Procedural SQL in the Alphyn Lakehouse: Introducing LPSQL

The Alphyn.AI Team is pleased to announce the general availability of a procedural SQL extension for the MPP engines inside Alphyn Lakehouse. In this post we walk through its capabilities, use cases, and practical examples.

Motivation

One of the most common reasons organisations rule out a Lakehouse when choosing a new analytical platform is the absence of procedural SQL. The prospect of abandoning years — sometimes decades — of enterprise-grade stored procedures written for Oracle, SQL Server, or Postgres/Greenplum is genuinely daunting. All that accumulated expertise would be wiped out overnight, forcing teams to rebuild every data pipeline from scratch using tools such as Airflow and dbt.
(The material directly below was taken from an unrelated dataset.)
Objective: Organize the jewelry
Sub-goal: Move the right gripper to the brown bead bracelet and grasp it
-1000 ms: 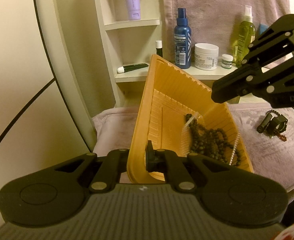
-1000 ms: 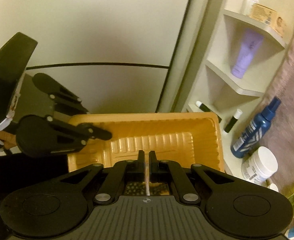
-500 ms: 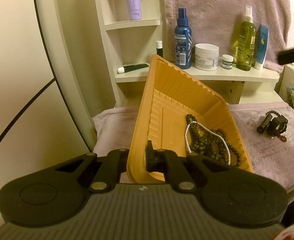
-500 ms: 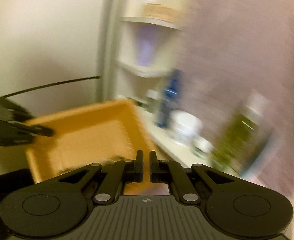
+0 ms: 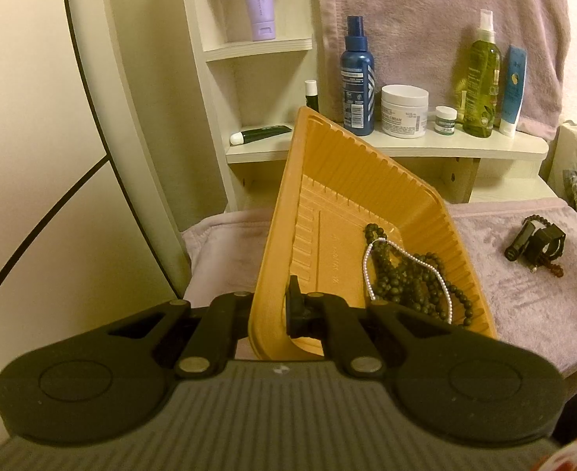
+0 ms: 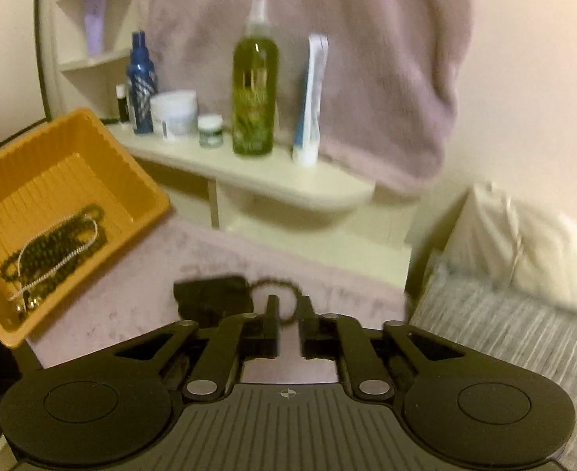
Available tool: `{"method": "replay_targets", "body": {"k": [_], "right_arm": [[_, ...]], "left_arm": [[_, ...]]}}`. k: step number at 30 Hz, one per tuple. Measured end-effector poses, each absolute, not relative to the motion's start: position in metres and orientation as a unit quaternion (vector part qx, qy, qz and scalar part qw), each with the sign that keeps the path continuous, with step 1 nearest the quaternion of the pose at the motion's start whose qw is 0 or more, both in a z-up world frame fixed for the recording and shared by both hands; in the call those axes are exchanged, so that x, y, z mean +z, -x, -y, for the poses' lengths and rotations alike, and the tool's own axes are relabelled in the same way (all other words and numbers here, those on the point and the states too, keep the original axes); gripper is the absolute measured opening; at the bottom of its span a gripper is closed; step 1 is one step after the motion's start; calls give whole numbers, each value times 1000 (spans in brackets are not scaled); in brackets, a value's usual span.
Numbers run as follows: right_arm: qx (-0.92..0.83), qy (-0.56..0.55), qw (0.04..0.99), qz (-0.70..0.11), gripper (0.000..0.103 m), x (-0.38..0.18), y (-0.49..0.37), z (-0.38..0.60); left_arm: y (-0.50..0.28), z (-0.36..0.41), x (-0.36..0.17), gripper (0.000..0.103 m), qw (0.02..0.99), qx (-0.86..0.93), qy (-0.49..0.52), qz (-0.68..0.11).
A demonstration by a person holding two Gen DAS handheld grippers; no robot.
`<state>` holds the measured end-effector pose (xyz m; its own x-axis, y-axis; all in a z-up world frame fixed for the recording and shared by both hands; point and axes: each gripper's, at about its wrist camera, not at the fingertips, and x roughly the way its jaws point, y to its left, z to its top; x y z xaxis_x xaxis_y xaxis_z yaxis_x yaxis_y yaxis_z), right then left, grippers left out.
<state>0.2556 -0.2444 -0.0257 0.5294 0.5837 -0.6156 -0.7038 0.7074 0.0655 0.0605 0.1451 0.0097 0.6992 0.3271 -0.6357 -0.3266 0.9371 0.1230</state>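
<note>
My left gripper point(image 5: 274, 306) is shut on the near rim of an orange plastic tray point(image 5: 327, 180) and holds it tilted above the towel. In the tray lie a dark bead necklace point(image 5: 402, 278) and a white pearl strand point(image 5: 367, 271); both also show in the right wrist view, the tray point(image 6: 103, 145), the dark beads point(image 6: 58, 237) and the pearls point(image 6: 72, 253). My right gripper point(image 6: 287, 306) is slightly open and empty, just in front of a black clip point(image 6: 209, 294) and a dark bead bracelet point(image 6: 278, 286) on the towel. These lie at the right in the left wrist view point(image 5: 535, 241).
A pale shelf point(image 5: 406, 145) behind holds a blue spray bottle point(image 5: 357, 78), a white cream jar point(image 5: 404, 110), a small jar point(image 5: 445, 119), a green bottle point(image 5: 480, 74) and a tube point(image 5: 514, 90). A purple towel point(image 5: 543, 294) covers the surface. A pillow point(image 6: 516, 243) lies right.
My right gripper let the pearl strand go into the tray, swung right away from it, opened slightly and now faces the black clip and bracelet. The left gripper and tray have stayed still.
</note>
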Motion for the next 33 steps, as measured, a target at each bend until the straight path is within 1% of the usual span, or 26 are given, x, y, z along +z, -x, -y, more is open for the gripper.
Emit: {"method": "replay_targets", "body": {"k": [2, 3, 11, 18, 19, 21, 25, 26, 27, 31, 32, 33], "right_arm": [[372, 99, 866, -319, 41, -37, -255, 240], [375, 100, 864, -322, 42, -42, -252, 237], [394, 97, 842, -356, 42, -76, -243, 208], [396, 91, 837, -367, 41, -93, -247, 188], [397, 89, 836, -369, 41, -95, -249, 186], [399, 85, 833, -374, 27, -99, -252, 182], [398, 97, 832, -374, 23, -105, -255, 178], [397, 96, 832, -376, 14, -104, -255, 178], [397, 94, 831, -378, 11, -104, -255, 179], [402, 103, 828, -376, 11, -98, -247, 183], [404, 102, 827, -377, 0, -97, -244, 185], [407, 100, 825, -380, 0, -95, -241, 187]], "left_arm": [[-61, -145, 10, 5, 922, 177, -2, -345], [-61, -145, 10, 5, 921, 177, -2, -346], [-61, -145, 10, 5, 921, 176, -3, -347], [-61, -144, 11, 5, 921, 177, -4, -347], [-61, -144, 10, 5, 921, 177, -4, -348], [-61, -144, 11, 5, 921, 177, -4, -347], [-61, -144, 11, 5, 921, 177, -4, -348], [-61, -144, 10, 5, 921, 177, -4, -348], [-62, -144, 11, 5, 921, 177, -4, -347], [-61, -143, 10, 5, 921, 177, -4, -347], [-61, -143, 10, 5, 921, 177, -4, -347], [-61, -143, 11, 5, 921, 176, -4, -347]]}}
Honestly, we think that approach has merit: platform-agnostic orchestration and transformation tools are the right long-term bet. If you have to migrate again in a few years, you'll be in a far better position. But the reality is that rewriting an entire pipeline framework takes significant time, resources, and expertise in an unfamiliar technical domain. And even after a full migration to an Airflow/dbt stack, some capabilities that procedural extensions provide remain genuinely hard to replicate — most notably, returning a result dataset directly to the calling client as the output of a procedure call.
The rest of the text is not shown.